Life Moves Pretty Fast

I know the last one was the last one but we’re back due to lukewarm demand (think T’Pau reunion or Police Academy 7). Admittedly, more “Bof” than “Encore” but I’ve been encouraged to share the story of the worst grad ever.

A long long time ago in 2010 I inherited a truly terrible junior team member. She had worked for pretty much every team in the company to universal failure but I arrogantly, stupidly and incorrectly though I could make her better.

It was not so much that she was bad at her job it was more that she was never there to do it. Strangely she was very visible (and indeed, audible) at social events but was thwarted in any and every attempt to pop into the office for a bit of work with increasingly implausible obstacles.

Such obstacles could pop up at the damdest moments and her chair would remain empty. In her first week she got lost while going out to get lunch. Luckily she found her way home and while her boss was of the opinion she should stay there for the medium to long term, just to be on the safe side, HR stepped in to demand she was given another chance.

One day her chair was empty and we had long since moved from counting her sick days to counting her present days to save time. Two things worked against her.

1.She was a terrible liar

2. She was very unlucky.

Imagine if Ferris Beuller had routinely posted photos of himself at the baseball game before crashing the Ferrari though the wall of double physics.

On this occasion she had emailed in to say her father was very sick and she had to visit him in hospital. Now the odds of Daddy Beuller turning up at reception that very same day were tiny. Who’s parents drop in to see if their kids want to have lunch?. Nobody’s did. Not even hers. Any other day.

We congratulated Dad on his miraculous recovery, much to his confusion and then had to have a horrible conversation with her the next day which was very unedifying for all involved. We all got strapped in for the explanation. Are you ready? Here we go.  She explained that there was confusion of who was in hospital and that she had found out it was actually someone else’s Dad when she got there. That cleared that up.

But we still couldn’t fire her.

She once phoned in sick from Glastonbury. She didn’t think to leave the field and while the voicemail she left included some fantastic coughing and groaning the sound of Orbital and tens of thousands of fucked people in the background detracted from the performance.

But we still couldn’t fire her.

She left work early because “she had to get a piercing done”.

But we still couldn’t fire her.

As time progressed and we saw less and less of her, the stories had to get more fantastic. She had clearly done a bit of research and discovered that simply saying cold or period every time would only keep her going for a couple of months so she had to get creative. And get creative she did.

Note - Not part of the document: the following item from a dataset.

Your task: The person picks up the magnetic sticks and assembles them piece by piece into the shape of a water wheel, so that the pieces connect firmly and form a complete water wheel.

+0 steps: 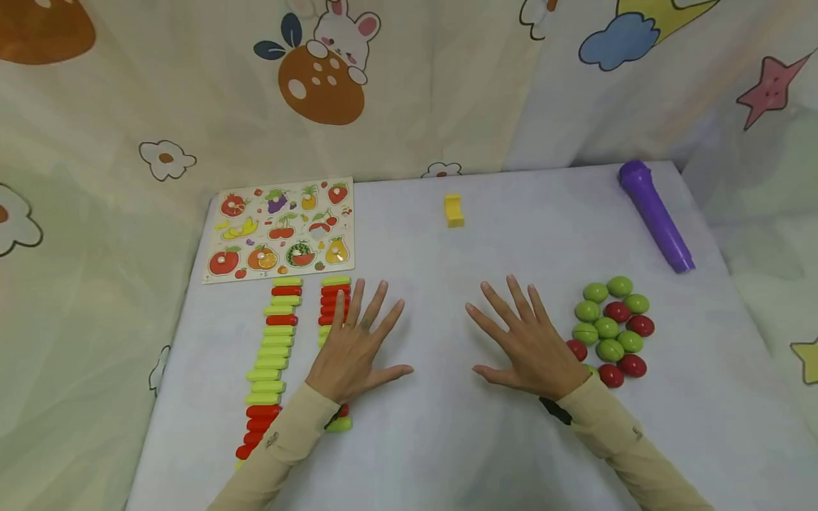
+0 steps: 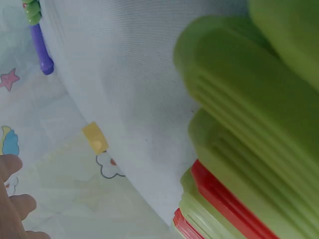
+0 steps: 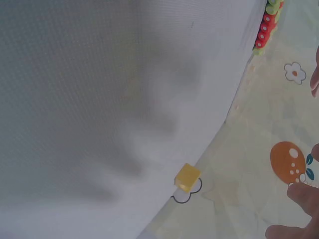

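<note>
Both hands lie flat on the white table (image 1: 447,440) with fingers spread and hold nothing. My left hand (image 1: 358,348) rests over the right-hand row of red and green bars (image 1: 334,301) and hides its middle; in the left wrist view these bars (image 2: 239,114) fill the right side. A second, longer row of bars (image 1: 271,355) lies just left of it. My right hand (image 1: 524,344) rests on bare cloth, beside a cluster of green and red round pieces (image 1: 610,328) that its wrist edge nearly touches.
A fruit puzzle board (image 1: 281,229) lies at the back left. A small yellow block (image 1: 454,211) sits at the back centre, and a purple cylinder (image 1: 655,215) at the back right. Printed cartoon fabric hangs around the table.
</note>
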Demonstrator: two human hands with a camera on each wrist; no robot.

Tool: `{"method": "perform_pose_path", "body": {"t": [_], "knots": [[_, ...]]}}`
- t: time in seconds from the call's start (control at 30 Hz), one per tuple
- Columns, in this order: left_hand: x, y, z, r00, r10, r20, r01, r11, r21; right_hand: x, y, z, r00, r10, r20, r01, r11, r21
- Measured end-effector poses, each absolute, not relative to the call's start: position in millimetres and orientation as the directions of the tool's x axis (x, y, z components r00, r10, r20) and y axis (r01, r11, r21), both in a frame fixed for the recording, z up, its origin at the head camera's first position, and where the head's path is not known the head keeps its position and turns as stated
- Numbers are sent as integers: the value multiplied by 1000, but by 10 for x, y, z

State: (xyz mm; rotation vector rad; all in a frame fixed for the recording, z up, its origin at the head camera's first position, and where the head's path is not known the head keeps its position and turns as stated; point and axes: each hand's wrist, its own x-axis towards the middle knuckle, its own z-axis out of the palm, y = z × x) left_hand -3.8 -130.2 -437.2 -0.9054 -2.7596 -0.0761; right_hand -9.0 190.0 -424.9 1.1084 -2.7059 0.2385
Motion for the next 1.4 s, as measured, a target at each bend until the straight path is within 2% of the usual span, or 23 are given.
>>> {"method": "perform_pose_path", "body": {"t": [0.4, 0.5, 0.6, 0.7, 0.8, 1.03, 1.23, 1.4], "knots": [[-39, -1316, -4349, -801, 555, 225, 571, 821, 5, -110, 1916, -4307, -695, -675, 249, -711, 696, -98], [20, -1382, -4318, -835, 518, 185, 537, 840, 73, -96, 2024, -4299, -745, -629, 221, -661, 740, -125], [165, -1524, -4259, -876, 456, 157, 480, 859, 178, -62, 2231, -4250, -822, -532, 203, -563, 811, -157], [404, -1703, -4217, -911, 383, 153, 411, 875, 258, 15, 2474, -4203, -881, -417, 222, -457, 872, -175], [679, -1846, -4229, -941, 321, 110, 339, 897, 284, 150, 2662, -4188, -914, -337, 225, -378, 910, -173], [1096, -1904, -4399, -963, 244, -113, 210, 945, 249, 429, 2765, -4230, -972, -232, 31, -233, 947, -221], [1184, -1878, -4469, -964, 249, -99, 223, 951, 215, 510, 2706, -4235, -981, -185, -61, -169, 963, -211], [1222, -1866, -4466, -961, 263, -85, 241, 948, 208, 586, 2639, -4229, -975, -151, -164, -106, 961, -256]]}}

She didn’t show up for work one day and that afternoon emailed us to say that she had disturbed a burglar who had knocked her unconscious (hence why it was afternoon because of the unconsciousness you see)  and stolen her company laptop. She hadn’t been able to get in touch because she was unconscious. And she wasn’t able to email because…oh shit she’d emailed in proof that her story was bollocks. Our emails had a different signature when not sent from the laptops our company provided. This also left us not doing our duty if we didn’t send her to the police to tell them about a non-existent burglar and left her with no option but to destroy or keep the laptop. Realising that her cheeky lie-in had elevated quickly to larceny via perjury she enthusiastically resigned (via email!!)

The story has a happy ending though as the bugler left the laptop on reception – people can change!